USF Computer Science and Engineering Assistant Professor Mehran Mozaffari Kermani is the Principal Investigator (PI) for a 4-year, $500,000 National Institute of Standards and Technology (NIST) federal agency grant to carry on fundamental research for the project titled Investigating Active Side-Channel Attacks and Developing Countermeasures for Standardization of Lightweight Cryptography. 
 
Lightweight embedded hardware and software computing systems have been utilized traditionally to provide efficiency in diverse usage models. These usage models range from active/passive near-field communication (NFC), implantable medical devices, and smart buildings/fabrics to the sensitive Internet of nano-Things in military front-fields. The emerging changes in the usage models of embedded systems (referred to as deeply-embedded architectures to reflect these changes), suggest that traditional security solutions through cryptographic architectures either fail in terms of security or provide sub-optimal efficiency (fail in lightweight applications). The tight resource constraints (calling for lightweight security) and extremely-sensitive nature of deeply-embedded systems create larger attack surface compared to traditional systems. Because of such gaps and security concerns that will plague these emerging systems, one needs to propose new research trends and feasibly execute them without jeopardizing the required security properties. 
 
This project is in line with NIST’s lightweight cryptography initiative, providing sensitive and constrained applications with new research routes to have feasible security. Such feasible mechanisms need to be secure against implementation attacks and any countermeasure provided needs to have the lightweight nature of such crypto-solutions intact.

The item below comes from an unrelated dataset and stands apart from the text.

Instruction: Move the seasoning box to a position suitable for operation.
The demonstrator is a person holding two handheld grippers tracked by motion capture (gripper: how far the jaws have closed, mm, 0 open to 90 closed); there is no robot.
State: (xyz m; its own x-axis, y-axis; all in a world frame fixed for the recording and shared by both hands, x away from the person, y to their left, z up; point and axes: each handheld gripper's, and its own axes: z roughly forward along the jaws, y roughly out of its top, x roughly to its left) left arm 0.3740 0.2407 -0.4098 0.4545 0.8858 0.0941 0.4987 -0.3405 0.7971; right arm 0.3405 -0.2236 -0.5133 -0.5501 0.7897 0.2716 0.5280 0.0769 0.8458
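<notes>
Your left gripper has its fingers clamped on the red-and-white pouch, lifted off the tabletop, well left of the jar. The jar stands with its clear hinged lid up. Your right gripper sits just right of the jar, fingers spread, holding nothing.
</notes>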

For the applications such as implantable medical devices where replacing batteries would require surgery and could be life-threatening, this is of significant importance (for example, cardiac devices are often expected to run for over 10 years on a limited size battery). The limited battery capacity, in turn, places stringent limits on processor capability and memory size. In this project, considering these knowledge gaps, devising secure and fault attack immune architectures considering the bottlenecks of traditional security solutions for embedded systems is investigated. Moreover, the project plans to explore the potential adverse effects of the devised countermeasures to vulnerability to the attacks based on the leaked information gained from power consumption traces (power analysis attacks) in deeply-embedded systems. 
 
The goal of this four-year project is exploring a paradigm shift in fault analysis attack immunity for lightweight cryptographic architectures without compromising false-alarm resiliency, energy efficacy, and resistance to power analysis attacks. For the first time, the project proposes architectures for lightweight cryptographic authenticated encryption and respective implementation attack countermeasures through the results of case studies for hash-counter-hash lightweight architectures including false-alarm-immune architectures to counteract distrust. This project’s duration is from April 2020 to April 2024.